Article: Recombinant DNA

Recombinant DNA (sometimes rDNA) is an artificial DNA sequence resulting from the combining of two other DNA sequences in a plasmid. Recombinant proteins are proteins that are produced by different genetically modified organisms following insertion of the relevant DNA into their genome. As this recombines the DNA of two different organisms, the word recombinant is used to refer to this process. Recombinant DNA technique was discovered by Stanley Cohen and Herbert Boyer in 1973, Nov 1973 publication of “Construction of Biologically Functional Bacterial Plasmids in vitro”, this paper described a technique to isolate and amplify genes, or DNA segments, and insert them into another cell with precision. Recombinant DNA technology was made possible by the discovery of restriction endonucleases by Werner Arber, Daniel Nathans, and Hamilton Smith, for which they received the 1978 Nobel Prize in Medicine.

The term recombinant DNA refers to a new combination of DNA molecules that are not found together naturally. Although processes such as crossing over technically produce recombinant DNA, the term is generally reserved for DNA produced by joining molecules derived from different biological sources.


Recombinant DNA is used for genetic transformation to produce genetically modified organisms. Some examples of recombinant DNA products are peptide hormone medications including insulin, growth hormone, and oxytocin. Vaccines can also be produced using recombinant processes. The organism most commonly used is Escherichia coli.

Plasmids and recombinant DNA technology

Plasmids are extranuclear fragments of DNA present in some bacteria. A plasmid can transfer genetic material to another bacterium, allowing it to express the transmitted gene(s).
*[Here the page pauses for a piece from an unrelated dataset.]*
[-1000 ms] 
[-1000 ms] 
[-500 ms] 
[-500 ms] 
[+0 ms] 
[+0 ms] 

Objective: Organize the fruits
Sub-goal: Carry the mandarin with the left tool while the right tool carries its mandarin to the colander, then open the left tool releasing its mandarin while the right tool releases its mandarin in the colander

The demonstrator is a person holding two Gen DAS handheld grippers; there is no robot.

Restriction enzymes which cut sequences of DNA at certain spots are used to splice into a plasmid the DNA sequence for the desired gene. The plasmid is then inserted into a bacterium in order to express the gene and produce the protein coded for by the gene. Large amounts of the protein can be produced in a factory with vats of the genetically engineered bacteria.

Eukaryotes cannot use circular DNA such as that present in a plasmid. Other systems, such as transfection with viruses, are used instead.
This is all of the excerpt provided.